虎子想到這群白大褂除了吃飯睡覺,就是在搞研究,也笑笑道:“你說得對,肯定能成!不然對不住他們天天憋着的勁!”

***

過了年,就到了八四年,又是新的一年。

日子徐徐地過,老家這邊日子紅紅火火,聞春花和王愛國把養殖場又擴大了一番,增加了牛羊品種。

聞夏英和金睿鐘兩人則是把公司開到了滬城,已然有了小企業家的初派氣場。

聞秋魚被星探磨動了,以極寬松的條件加入了一家大唱片公司,成了一名兼職歌手。春天的時候,她的歌聲傳到了全國各地,甚至一些國外華人地區,都知道了“秋雨”這名歌手,但他們卻不知道,這名沒露面的歌手整日裏沉迷數學。

聞冬水在異國學習着西廚,随着眼界逐漸擴寬,見識不斷增長,她掙的工錢已經足夠花銷和學習,不再用家裏支援。外形上更已然是一名精致女郎,若是直接回到家裏,只怕聞家人都要看着楞一會才敢認人。

***

一轉眼到了夏天,學生們放了暑假。

武野跟着許兔花,回到了聞霁月老家的縣城裏。

武野在期末考前,被武興學知道了他就是目前最熱武俠小說作者的事。武興學也知道了,當初他分享給朋友們的那篇小說就是他兒子寫的,可是他兒子不樂意讓他知道。

武興學發了一通脾氣,跑出去跟人喝酒,喝醉後就吹上了。于是乎,左右鄰居,武興學單位的同事,七大叔八大姨,通通知道了這事。

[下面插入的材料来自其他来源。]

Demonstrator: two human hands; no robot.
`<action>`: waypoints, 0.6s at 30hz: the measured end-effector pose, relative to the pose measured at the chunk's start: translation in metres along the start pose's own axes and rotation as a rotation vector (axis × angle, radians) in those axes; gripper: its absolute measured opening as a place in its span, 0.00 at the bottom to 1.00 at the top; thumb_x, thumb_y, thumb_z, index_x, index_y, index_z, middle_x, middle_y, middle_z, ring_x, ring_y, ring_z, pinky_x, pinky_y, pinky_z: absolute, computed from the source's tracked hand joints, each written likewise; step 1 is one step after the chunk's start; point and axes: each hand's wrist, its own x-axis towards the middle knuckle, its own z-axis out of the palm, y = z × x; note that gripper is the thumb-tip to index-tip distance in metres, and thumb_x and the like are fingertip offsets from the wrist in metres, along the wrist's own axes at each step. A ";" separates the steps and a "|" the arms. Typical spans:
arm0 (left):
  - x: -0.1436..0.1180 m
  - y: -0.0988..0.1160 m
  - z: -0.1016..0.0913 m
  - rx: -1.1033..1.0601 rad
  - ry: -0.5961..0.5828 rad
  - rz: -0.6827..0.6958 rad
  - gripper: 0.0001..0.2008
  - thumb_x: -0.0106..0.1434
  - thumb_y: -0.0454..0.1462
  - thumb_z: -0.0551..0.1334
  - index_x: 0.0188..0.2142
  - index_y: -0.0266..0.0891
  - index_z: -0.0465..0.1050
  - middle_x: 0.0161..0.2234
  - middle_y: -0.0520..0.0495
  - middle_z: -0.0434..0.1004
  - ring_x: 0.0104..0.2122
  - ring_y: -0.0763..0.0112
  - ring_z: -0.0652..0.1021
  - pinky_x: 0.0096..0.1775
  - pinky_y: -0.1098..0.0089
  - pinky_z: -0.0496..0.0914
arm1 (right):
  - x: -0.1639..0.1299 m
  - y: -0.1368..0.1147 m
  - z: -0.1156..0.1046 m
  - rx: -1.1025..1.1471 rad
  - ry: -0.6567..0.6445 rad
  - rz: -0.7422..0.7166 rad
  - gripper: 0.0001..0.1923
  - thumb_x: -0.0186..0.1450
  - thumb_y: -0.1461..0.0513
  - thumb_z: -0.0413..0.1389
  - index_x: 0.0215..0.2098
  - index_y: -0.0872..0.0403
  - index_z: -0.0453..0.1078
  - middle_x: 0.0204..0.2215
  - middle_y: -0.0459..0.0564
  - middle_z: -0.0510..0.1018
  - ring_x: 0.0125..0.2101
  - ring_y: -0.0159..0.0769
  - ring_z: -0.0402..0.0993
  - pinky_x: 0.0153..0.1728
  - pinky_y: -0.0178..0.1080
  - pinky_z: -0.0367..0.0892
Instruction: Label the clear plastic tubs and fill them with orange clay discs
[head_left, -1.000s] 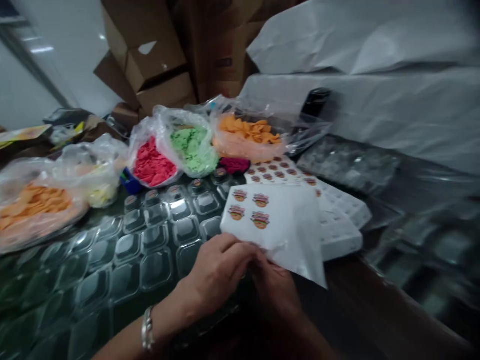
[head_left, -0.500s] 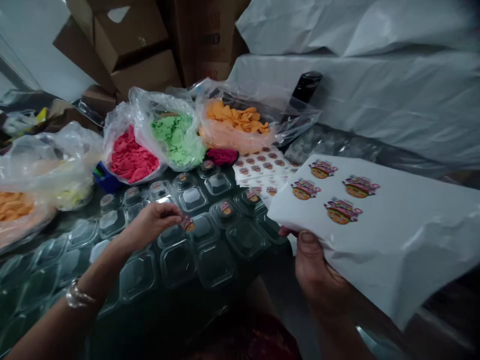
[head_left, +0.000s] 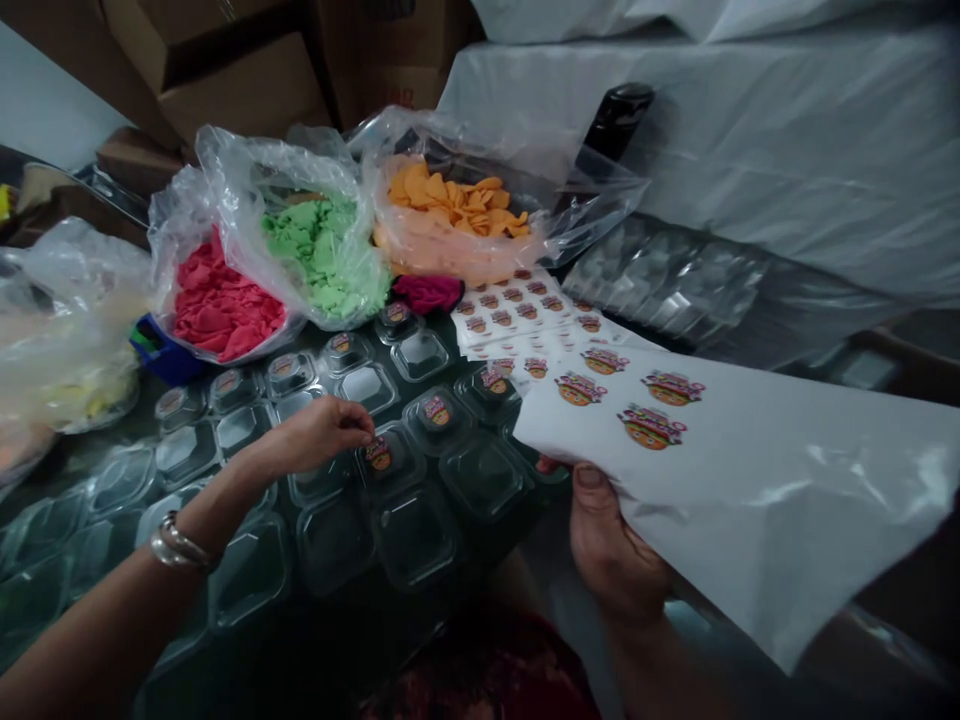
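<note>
My left hand [head_left: 330, 432], a silver bracelet on its wrist, pinches the edge of a small printed sticker [head_left: 380, 456]. That sticker lies over the lid of a clear plastic container [head_left: 405, 468]; whether it is fully pressed down I cannot tell. To its right, another container bears a sticker [head_left: 436, 411] of the same cartoon face. My right hand [head_left: 611, 540] grips the near left corner of a large white sticker sheet [head_left: 757, 460], thumb on top and the other fingers mostly hidden beneath. Several stickers remain grouped at the sheet's left end.
Rows of clear containers [head_left: 251, 565] cover the dark table. Behind them stand plastic bags of pink [head_left: 225, 305], green [head_left: 319, 250] and orange [head_left: 457, 200] pieces. More sticker sheets [head_left: 517, 315] lie at centre, with stacked clear containers [head_left: 667, 275] at right and cardboard boxes [head_left: 247, 95] behind.
My left hand has brought the sticker down onto the container lid. My right hand still holds the sheet, now slightly lower and further left in view. The camera view has shifted a little.
</note>
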 end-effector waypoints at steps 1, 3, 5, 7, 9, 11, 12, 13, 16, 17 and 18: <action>0.001 0.001 0.000 0.005 0.008 0.002 0.11 0.55 0.43 0.59 0.28 0.38 0.74 0.23 0.53 0.71 0.25 0.74 0.68 0.28 0.73 0.61 | 0.000 -0.001 0.001 0.012 -0.006 0.018 0.07 0.67 0.62 0.55 0.35 0.50 0.77 0.33 0.45 0.82 0.36 0.39 0.78 0.53 0.43 0.64; 0.002 0.002 0.001 0.013 0.019 0.006 0.10 0.55 0.42 0.59 0.28 0.38 0.74 0.22 0.54 0.71 0.24 0.73 0.68 0.28 0.73 0.60 | 0.000 -0.002 0.002 0.037 -0.002 0.047 0.07 0.66 0.63 0.56 0.35 0.49 0.77 0.32 0.46 0.82 0.35 0.41 0.78 0.52 0.44 0.65; 0.003 0.004 0.002 0.034 0.027 0.007 0.10 0.55 0.42 0.58 0.28 0.39 0.74 0.23 0.53 0.72 0.24 0.73 0.69 0.28 0.73 0.61 | 0.000 -0.003 0.003 0.049 0.000 0.052 0.06 0.65 0.63 0.57 0.35 0.49 0.77 0.32 0.47 0.82 0.34 0.42 0.78 0.50 0.46 0.66; 0.003 0.006 0.004 0.098 0.048 0.002 0.09 0.55 0.41 0.58 0.28 0.39 0.75 0.23 0.53 0.73 0.25 0.72 0.70 0.29 0.73 0.62 | -0.001 -0.003 0.003 0.046 0.000 0.054 0.06 0.65 0.63 0.57 0.34 0.49 0.77 0.32 0.47 0.82 0.33 0.43 0.79 0.49 0.46 0.68; 0.003 0.008 0.007 0.165 0.077 -0.004 0.09 0.56 0.39 0.57 0.28 0.39 0.75 0.23 0.53 0.74 0.26 0.71 0.71 0.29 0.73 0.62 | -0.003 -0.001 0.002 0.026 -0.012 0.055 0.06 0.64 0.63 0.57 0.35 0.49 0.78 0.33 0.47 0.82 0.34 0.43 0.79 0.51 0.47 0.67; 0.002 0.009 0.013 0.225 0.107 -0.006 0.09 0.58 0.37 0.56 0.28 0.39 0.74 0.24 0.52 0.74 0.26 0.71 0.72 0.29 0.72 0.62 | -0.005 0.001 0.001 0.004 -0.033 0.065 0.07 0.64 0.62 0.58 0.37 0.48 0.78 0.35 0.46 0.82 0.37 0.44 0.78 0.54 0.48 0.64; 0.001 0.010 0.016 0.249 0.125 -0.004 0.09 0.59 0.37 0.56 0.29 0.39 0.74 0.24 0.51 0.74 0.26 0.70 0.72 0.30 0.72 0.61 | -0.007 0.001 0.000 -0.007 -0.053 0.081 0.07 0.64 0.61 0.58 0.38 0.48 0.78 0.36 0.46 0.82 0.39 0.45 0.77 0.56 0.49 0.62; 0.000 0.010 0.020 0.276 0.140 0.002 0.09 0.60 0.37 0.55 0.29 0.38 0.74 0.24 0.51 0.74 0.26 0.70 0.72 0.30 0.71 0.61 | -0.008 0.001 0.000 -0.015 -0.061 0.103 0.07 0.63 0.60 0.59 0.38 0.48 0.78 0.37 0.46 0.82 0.41 0.46 0.77 0.57 0.51 0.61; -0.004 0.010 0.030 0.422 0.216 0.034 0.09 0.62 0.37 0.55 0.33 0.37 0.73 0.29 0.46 0.76 0.30 0.66 0.74 0.32 0.69 0.63 | -0.015 -0.003 -0.001 0.052 -0.090 0.258 0.07 0.59 0.58 0.63 0.37 0.45 0.79 0.36 0.44 0.82 0.44 0.48 0.76 0.61 0.52 0.54; -0.006 0.009 0.032 0.475 0.261 0.041 0.09 0.62 0.38 0.56 0.37 0.36 0.73 0.32 0.44 0.77 0.32 0.64 0.75 0.33 0.68 0.64 | -0.018 -0.007 0.000 0.127 -0.110 0.355 0.08 0.58 0.58 0.64 0.37 0.44 0.79 0.37 0.42 0.82 0.45 0.48 0.75 0.63 0.51 0.51; -0.008 0.008 0.034 0.524 0.320 0.053 0.11 0.62 0.38 0.57 0.41 0.36 0.72 0.36 0.41 0.77 0.35 0.61 0.75 0.35 0.66 0.65 | -0.022 -0.011 0.001 0.213 -0.133 0.453 0.09 0.57 0.59 0.64 0.37 0.42 0.79 0.37 0.40 0.82 0.47 0.48 0.74 0.64 0.49 0.49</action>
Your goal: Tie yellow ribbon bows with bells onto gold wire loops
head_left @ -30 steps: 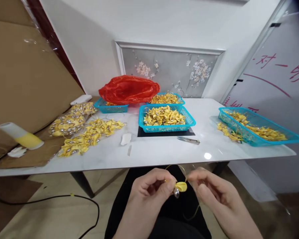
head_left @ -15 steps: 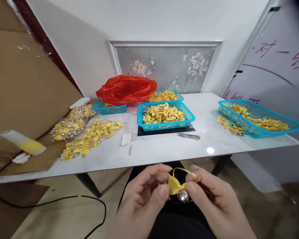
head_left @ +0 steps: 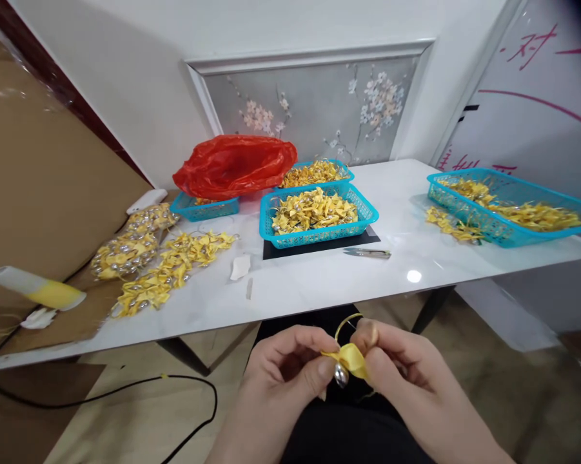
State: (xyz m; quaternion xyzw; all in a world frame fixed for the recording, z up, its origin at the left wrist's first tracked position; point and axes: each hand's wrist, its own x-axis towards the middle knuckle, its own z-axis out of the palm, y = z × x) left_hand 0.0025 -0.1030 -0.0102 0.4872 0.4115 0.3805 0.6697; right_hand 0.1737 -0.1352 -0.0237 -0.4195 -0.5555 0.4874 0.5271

一考完試,武野就沒了清淨,新文的稿子都沒寫。他沒法子,東躲西藏,最後就讓好心的許兔花領回老家了。

武野坐在聞霁月房間的書桌前,揮筆疾寫。

鄉下大家都不看什麽報,就算是恰巧追文的也不會知道作者就在身邊,是以武野待得十分舒坦,感覺這才是人過的日子。

短短幾日,武野已經補上了急稿,手裏還有了餘貨,有種突然暴富的感覺。

不過前幾日都在下雨,今天雨停,悶了幾日的許兔花說要回聞家村轉轉,武野聽着外面的喚聲,收筆走到客廳。

“外婆,我好了!我們走吧。”

許兔花提着兩籃子東西,沖着這孩子點點頭:“那我們這就走了,小武你開車小心點,地上路滑,要不是新華小孫子滿月,我們晚點等路幹去逛才好。”

武野笑笑:“我會小心的,您放心。東西我來提吧。”武野說着,拿過了兩只籃子直接放到三輪車後面的車鬥裏。

一老一小還挺合得來,許兔花指路,武野開車,兩人坐着車往聞家村去。

開着車的武野臉上笑容燦爛,能接觸到聞霁月自小成長的地方,就好像看到了對方的小秘密一樣,很能滿足武野的好奇心。

不過不想這雨沒走幹淨,兩人快到村口的時候,雨又嘩啦啦地落了下來。

許兔花急忙打開傘,給武野和自己遮擋:“就這條路,往前就是村裏。很快就到了,別急得開太快,注意路。”

路本來就滑,如今加上雨水更不便開車,貿然加速十分危險。

武野想到這點,沉穩地開口:“外婆,你遮着自己就好,我淋點雨沒事。車不開快了,我知道路不好,您別怕!”